The CT portion of the exam will be completed in less than 30 seconds, several minutes less than is commonly required to perform transmission studies using the line source incorporated into conventional attenuation correction.
The clinical value and workflow advantages of these new SPECT/CT systems will be evaluated at beta sites in the coming months. Siemens executives expect Symbia to provide a kind of one-stop shop that speeds diagnosis in much the same way as PET/CT. Acquiring two studies during a single visit could enhance therapy planning and speed exam time for the practitioner and increase comfort and convenience for the patient.

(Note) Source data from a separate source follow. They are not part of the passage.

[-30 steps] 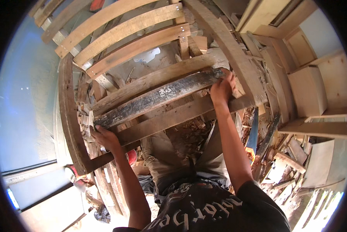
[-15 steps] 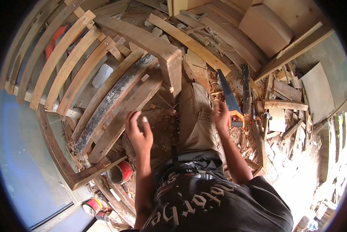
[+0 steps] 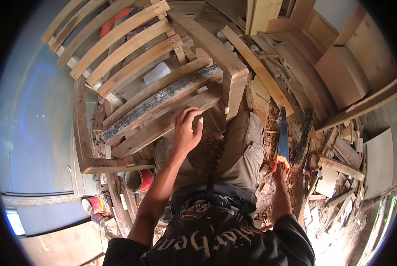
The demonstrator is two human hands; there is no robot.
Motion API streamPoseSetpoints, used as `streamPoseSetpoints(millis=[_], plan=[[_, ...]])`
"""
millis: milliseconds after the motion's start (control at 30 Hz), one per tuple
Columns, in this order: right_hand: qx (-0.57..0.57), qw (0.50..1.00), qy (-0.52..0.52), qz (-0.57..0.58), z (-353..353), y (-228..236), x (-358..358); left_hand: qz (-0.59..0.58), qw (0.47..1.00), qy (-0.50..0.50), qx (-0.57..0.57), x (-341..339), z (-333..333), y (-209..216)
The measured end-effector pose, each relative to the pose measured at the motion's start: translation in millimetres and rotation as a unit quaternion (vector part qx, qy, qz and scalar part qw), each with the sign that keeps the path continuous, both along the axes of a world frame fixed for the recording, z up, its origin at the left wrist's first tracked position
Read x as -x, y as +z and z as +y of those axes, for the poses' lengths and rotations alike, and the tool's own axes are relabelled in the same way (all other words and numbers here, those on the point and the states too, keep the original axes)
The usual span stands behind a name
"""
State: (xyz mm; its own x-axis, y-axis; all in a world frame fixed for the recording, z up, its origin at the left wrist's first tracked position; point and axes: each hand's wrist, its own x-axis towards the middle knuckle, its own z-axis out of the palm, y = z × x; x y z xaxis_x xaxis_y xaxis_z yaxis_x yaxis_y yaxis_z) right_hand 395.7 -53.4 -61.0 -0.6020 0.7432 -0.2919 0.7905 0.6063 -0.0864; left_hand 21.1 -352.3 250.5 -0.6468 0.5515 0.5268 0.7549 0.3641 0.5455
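Note:
My right hand (image 3: pixel 279 174) is closed round the orange handle of a handsaw (image 3: pixel 283 141). The saw's dark blade points away from me, its tip near a long light board. My left hand (image 3: pixel 187 131) holds nothing; its fingers are bent a little and the thumb stands apart. It hovers over my thigh, close to the lower rail of a wooden frame (image 3: pixel 234 80). A dark, paint-stained plank (image 3: pixel 163 99) and several slats lie across this frame, left of centre.
Wood chips and offcuts (image 3: pixel 265 181) cover the ground round my legs. An open red can (image 3: pixel 141 180) stands below the frame's near corner. The long light board (image 3: pixel 256 68) lies ahead. Stacked wood scraps (image 3: pixel 340 168) are at the right, and wooden panels (image 3: pixel 344 75) at the far right.
My right hand has gone down to the saw's handle and closed on it. My left hand stays raised and empty near the frame. The view has turned, shifting the surroundings.

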Motion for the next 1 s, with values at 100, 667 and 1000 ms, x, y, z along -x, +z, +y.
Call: streamPoseSetpoints(millis=[100,667,1000], plan=[[0.047,0.963,-0.058,0.259,-2,34,-2,0.028,0.999,0.014,0.009,26,2,1],[0.121,0.829,-0.072,0.541,-116,315,-51,0.079,0.954,0.104,0.271,122,61,-24],[0.193,0.863,0.010,0.467,-134,342,107,0.106,0.952,0.090,0.273,122,62,-26]])
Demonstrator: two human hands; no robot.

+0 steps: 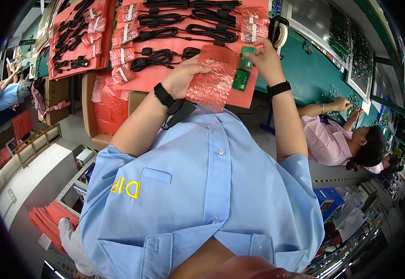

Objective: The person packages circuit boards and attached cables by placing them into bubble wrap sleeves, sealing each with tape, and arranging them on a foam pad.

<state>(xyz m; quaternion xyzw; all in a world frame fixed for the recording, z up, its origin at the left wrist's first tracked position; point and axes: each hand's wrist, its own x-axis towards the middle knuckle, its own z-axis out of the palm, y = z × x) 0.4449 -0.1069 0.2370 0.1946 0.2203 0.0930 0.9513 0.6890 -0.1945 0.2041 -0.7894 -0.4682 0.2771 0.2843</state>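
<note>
My left hand (182, 79) grips a red bubble-wrap bag (215, 69) by its left side, thumb on top. The bag hangs in front of my chest, tilted a little. To its right, my right hand (266, 61) pinches the edge of a green circuit board (246, 52) between thumb and fingers. Just below that board lies a second green circuit board (241, 80), beside the bag's right edge. Both boards are over a red foam sheet (241, 100). Whether anything is inside the bag cannot be made out.
Rows of coiled black cables (158, 58) and labelled red bubble-wrap packets (124, 33) cover the foam sheet. A tape roll (282, 36) stands at its right edge. Left of me is a cardboard box (89, 104) with red bubble wrap. A co-worker in pink (325, 139) works on the right.
</note>
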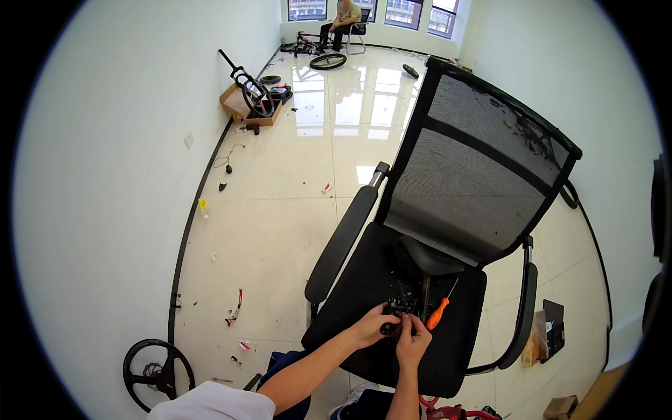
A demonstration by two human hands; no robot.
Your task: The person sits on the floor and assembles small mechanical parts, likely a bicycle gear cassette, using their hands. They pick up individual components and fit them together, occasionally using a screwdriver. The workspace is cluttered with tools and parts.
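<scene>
Holding a small black part (401, 306) in the left hand (369, 327), curling the fingers round its left side, and pinching at its near right edge with the right hand (413, 341), bringing thumb and fingertips close together. Holding the part low over a black seat (427, 364), between 2 armrests (343, 241); not being able to tell whether it is touching, nor to make out its finer shape, being dark on dark. Working just left of an orange screwdriver (439, 313), lying on the seat and pointing far and right, and just near of a saddle (428, 256), resting by the foot of the mesh backrest (476, 150) and pointing its post (425, 288) near. Facing, at the far end, 1 person (344, 17) sitting beside a bike frame (308, 43) and a loose wheel (328, 61). Having a box (264, 121) with a fork (241, 75) standing by the far left wall (105, 175), a spoked rim (166, 381) standing near left, and a black case (554, 327) lying on the right.
</scene>
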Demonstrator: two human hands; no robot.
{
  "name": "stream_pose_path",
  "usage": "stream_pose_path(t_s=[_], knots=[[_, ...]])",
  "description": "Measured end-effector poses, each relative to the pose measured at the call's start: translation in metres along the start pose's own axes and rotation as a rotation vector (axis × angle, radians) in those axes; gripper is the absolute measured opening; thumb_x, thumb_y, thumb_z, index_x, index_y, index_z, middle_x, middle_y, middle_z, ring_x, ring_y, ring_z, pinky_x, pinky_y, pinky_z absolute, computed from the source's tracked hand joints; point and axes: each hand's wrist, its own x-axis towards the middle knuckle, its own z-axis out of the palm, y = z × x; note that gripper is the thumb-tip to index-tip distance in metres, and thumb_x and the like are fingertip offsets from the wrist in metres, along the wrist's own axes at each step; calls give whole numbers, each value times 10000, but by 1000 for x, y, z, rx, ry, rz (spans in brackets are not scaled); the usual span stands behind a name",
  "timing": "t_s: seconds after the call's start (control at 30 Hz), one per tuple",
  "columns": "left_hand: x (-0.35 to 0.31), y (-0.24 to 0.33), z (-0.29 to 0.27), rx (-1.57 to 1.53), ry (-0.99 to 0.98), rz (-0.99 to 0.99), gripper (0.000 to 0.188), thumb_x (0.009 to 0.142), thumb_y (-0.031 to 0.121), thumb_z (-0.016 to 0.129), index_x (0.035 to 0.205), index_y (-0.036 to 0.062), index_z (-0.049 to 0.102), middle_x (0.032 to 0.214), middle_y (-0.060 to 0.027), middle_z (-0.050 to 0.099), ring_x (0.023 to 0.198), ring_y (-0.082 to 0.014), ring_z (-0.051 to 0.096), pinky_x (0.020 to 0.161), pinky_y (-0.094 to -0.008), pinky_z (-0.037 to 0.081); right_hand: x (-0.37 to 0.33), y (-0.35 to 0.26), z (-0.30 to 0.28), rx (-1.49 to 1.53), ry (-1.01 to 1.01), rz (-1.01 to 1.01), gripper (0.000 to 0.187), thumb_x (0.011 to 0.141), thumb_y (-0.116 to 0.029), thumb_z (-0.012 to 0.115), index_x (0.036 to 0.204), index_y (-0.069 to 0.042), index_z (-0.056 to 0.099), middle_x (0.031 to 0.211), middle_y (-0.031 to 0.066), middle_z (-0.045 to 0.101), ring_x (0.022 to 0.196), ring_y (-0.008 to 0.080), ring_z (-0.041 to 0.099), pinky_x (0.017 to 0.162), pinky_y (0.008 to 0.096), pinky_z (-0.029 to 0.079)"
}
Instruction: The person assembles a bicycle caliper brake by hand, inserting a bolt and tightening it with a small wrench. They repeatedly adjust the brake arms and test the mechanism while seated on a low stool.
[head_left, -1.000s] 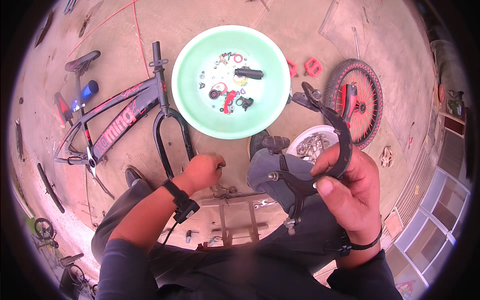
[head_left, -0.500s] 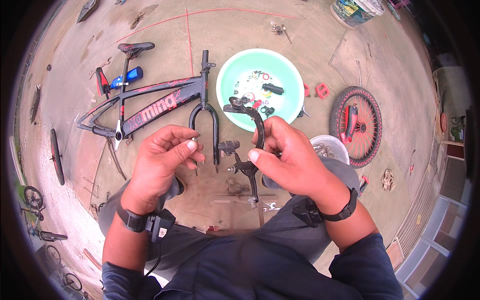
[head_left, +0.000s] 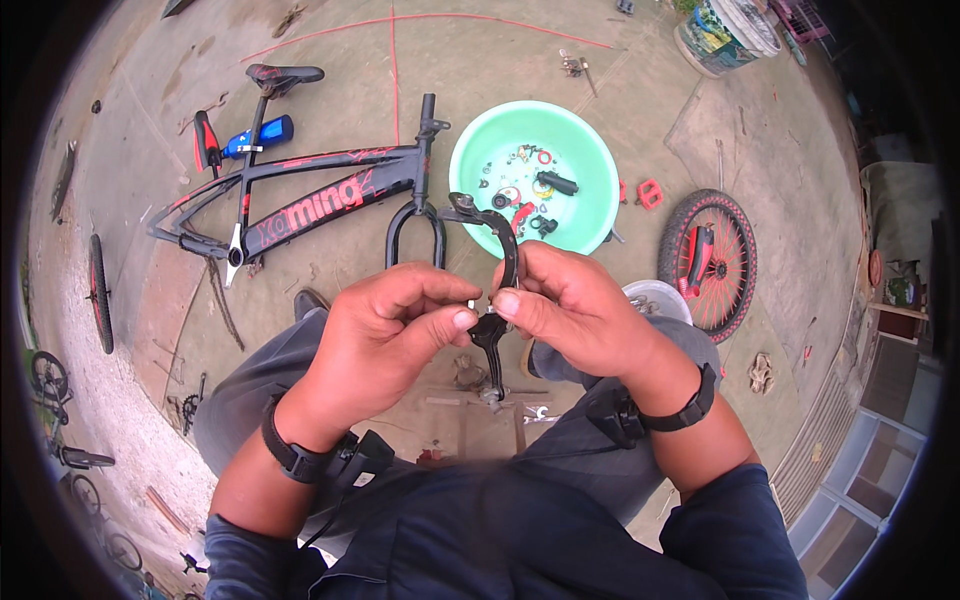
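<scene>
Above my knees, my right hand grips a black bicycle caliper brake, thumb and fingers pinched at its middle. One curved brake arm reaches up past the fingertips; a shorter end points down toward the ground. My left hand pinches a small, shiny metal piece between thumb and forefinger, close beside the brake's middle. The piece is too small to name; it looks like a short pin or bolt. Fingers hide part of the brake where the two hands meet.
A black bicycle frame with its fork lies ahead on the left. Beyond the brake stands a mint-green basin holding small parts. To the right are a wheel and a white bowl. Spanners lie between my feet.
My left hand has moved right, bringing the small metal piece up to the brake. The brake has shifted slightly left in my right hand, and the view has turned a little.
</scene>
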Motion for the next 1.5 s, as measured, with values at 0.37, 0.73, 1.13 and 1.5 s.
stream_pose_path(t_s=[0.37, 0.73, 1.13, 1.5], knots=[[-2, -2, -5, 307, 68, 185, 108, 898, 24, 733, 1002, 13, 707, 802, -62, 613, 734, -150, 635, 656, -289, 502, 13, -5, 16, 38, 56, -28, 367, 1020, -294, 628, 817, -22, 487, 655, 17, 398, 630, 99, 362, 535, 311, 332], [-6, -13, -14, 554, 135, 229, 114, 874, 60, 760, 970, 27, 708, 781, -85, 612, 684, -209, 599, 615, -335, 475, 23, -9, 24, -314, 88, -82, 412, 1028, -337, 606, 810, -21, 458, 657, 55, 422, 612, 128, 367, 536, 330, 338], [-13, -22, -29, 551, 98, 186, 45, 940, -15, 651, 981, -28, 661, 849, -56, 603, 717, -125, 631, 656, -259, 503, 41, 6, 42, -361, 107, -82, 388, 1003, -335, 603, 850, 11, 517, 719, 200, 556, 640, 359, 553, 580, 442, 415], [-25, -29, -31, 133, 244, 30, 155, 885, -64, 715, 1021, -7, 667, 884, -36, 629, 770, -110, 626, 681, -249, 501, 51, 7, 50, -305, 51, -37, 434, 1032, -368, 547, 836, 13, 484, 706, 206, 512, 644, 370, 509, 597, 465, 398]])
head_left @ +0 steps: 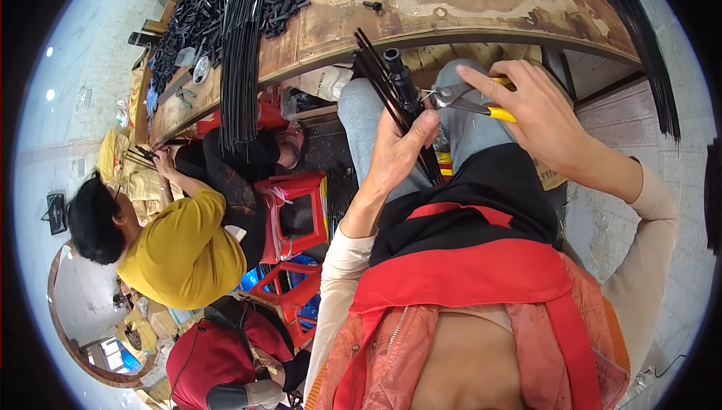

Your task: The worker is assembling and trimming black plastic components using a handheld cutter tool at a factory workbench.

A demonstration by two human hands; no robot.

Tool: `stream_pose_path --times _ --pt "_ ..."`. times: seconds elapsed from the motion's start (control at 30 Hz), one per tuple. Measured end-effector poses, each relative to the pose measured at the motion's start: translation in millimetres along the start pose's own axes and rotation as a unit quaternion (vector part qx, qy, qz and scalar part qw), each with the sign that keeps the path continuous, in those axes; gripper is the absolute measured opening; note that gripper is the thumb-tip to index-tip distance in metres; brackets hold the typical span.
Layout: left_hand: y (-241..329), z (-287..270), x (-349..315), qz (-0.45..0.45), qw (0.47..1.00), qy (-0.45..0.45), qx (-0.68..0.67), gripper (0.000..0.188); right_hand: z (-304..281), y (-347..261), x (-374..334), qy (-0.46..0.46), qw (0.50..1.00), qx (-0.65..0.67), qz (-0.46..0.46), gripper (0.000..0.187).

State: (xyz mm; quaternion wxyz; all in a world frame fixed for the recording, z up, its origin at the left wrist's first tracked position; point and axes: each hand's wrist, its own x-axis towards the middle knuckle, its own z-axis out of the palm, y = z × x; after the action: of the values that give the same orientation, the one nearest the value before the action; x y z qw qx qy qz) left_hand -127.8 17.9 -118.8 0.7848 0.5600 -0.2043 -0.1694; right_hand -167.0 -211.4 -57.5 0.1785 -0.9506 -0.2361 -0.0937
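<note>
My left hand point(406, 139) is wrapped round several thin black rods point(374, 72) and a stepped black tubular fitting point(402, 79), holding them upright above my lap. In my right hand point(549, 109) is a pair of pliers point(453, 95) with yellow-and-black handles. The silver jaws point left and reach the side of the fitting, just above my left thumb. Their handles are spread apart, and my right index finger stretches along the top. A thin, light strand shows at the jaw tips; I cannot tell what it is.
A worn wooden table point(481, 15) stands in front, bearing a heap of black tube pieces point(203, 19). Bundles of black rods point(241, 72) overhang its edge. Left are a person in yellow point(180, 248), a person in dark red point(214, 365) and red stools point(289, 248).
</note>
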Motion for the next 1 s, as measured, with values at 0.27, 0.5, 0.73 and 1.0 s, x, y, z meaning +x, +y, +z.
stream_pose_path --times 0.27,0.5,0.73,1.0 --pt "-2.9 -5.7 5.3 -0.020 1.000 0.021 -0.009 0.024 10.0 4.8 11.5 0.060 0.996 -0.050 -0.030 0.071" --pt "-2.4 -4.2 2.9 -0.014 0.999 0.025 -0.021 0.021 11.1 3.8 16.3 0.073 0.994 -0.070 -0.046 0.067" --pt "-7.1 -5.3 2.3 -0.012 1.000 0.009 -0.010 0.021 -12.2 15.0 13.1 0.047 0.981 -0.158 -0.106 0.067" --pt "-2.7 4.3 -1.2 -0.058 0.996 -0.017 -0.064 0.023 -40.3 0.2 12.0 -0.385 0.709 0.509 0.300 0.064"
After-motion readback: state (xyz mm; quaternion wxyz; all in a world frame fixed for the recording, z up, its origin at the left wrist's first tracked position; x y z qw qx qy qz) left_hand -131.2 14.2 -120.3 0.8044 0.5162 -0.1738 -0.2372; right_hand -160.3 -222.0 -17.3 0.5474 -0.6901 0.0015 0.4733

"We expect that the better the attenuation correction and the better the anatomical landmarking, the better the clinical result," Lusser said. "What might happen is that with SPECT/CT, our clinical partners will reexamine the whole diagnostic process, basically the order in which studies are performed. It could all change with this new platform-I would even call it a new modality."
Symbia and Precedence can be used as hybrid scanners or to conduct separate SPECT and CT exams. In this way, the new products might serve as backups to SPECT and CT scanners already installed at an institution, while adding the dimension of fused anatomical and functional imaging that hybrid scanners provide.
The two companies are also positioning their products for use in the coming age of molecular imaging, when the precision of CT is needed to interpret functional studies utilizing new radionuclides that are now in clinical tests.
"The specificity of these agents will allow you to find the smallest molecules in the body, but the problem is that when you get very targeted, you will want to localize those lesions," Gurvich said. "This is where I see the future going."
This latest generation of hybrid scanners could have a more immediate impact in cardiology. Philips 16-slice Precedence, for example, could put CT angiography in the hands of cardiologists, who might begin using the technology as a means for assessing the coronary arteries. Although executives from both Philips and Siemens say their new products are complementary to PET/CT, their expansion into cardiology could slow the crossover to cardiology of PET/CT from its current stronghold in oncology.
SPECT is more familiar to diagnostic cardiologists than PET. Also, SPECT radionuclides for cardiac imaging are easier to handle than the rubidium needed for cardiac PET. SPECT does not, however, offer the same sensitivity as cardiac PET. This fact could determine which modality ultimately wins out. But the battle will not be decided for years to come. In the meantime, prospective buyers who want the security of knowing their SPECT systems will be able to handle any new developments may gravitate toward SPECT/CT, according to Gurvich.
"When making purchases now, you really have to look five years in the future," he said. "We're focusing on security of investment. We want to make sure our customers feel comfortable."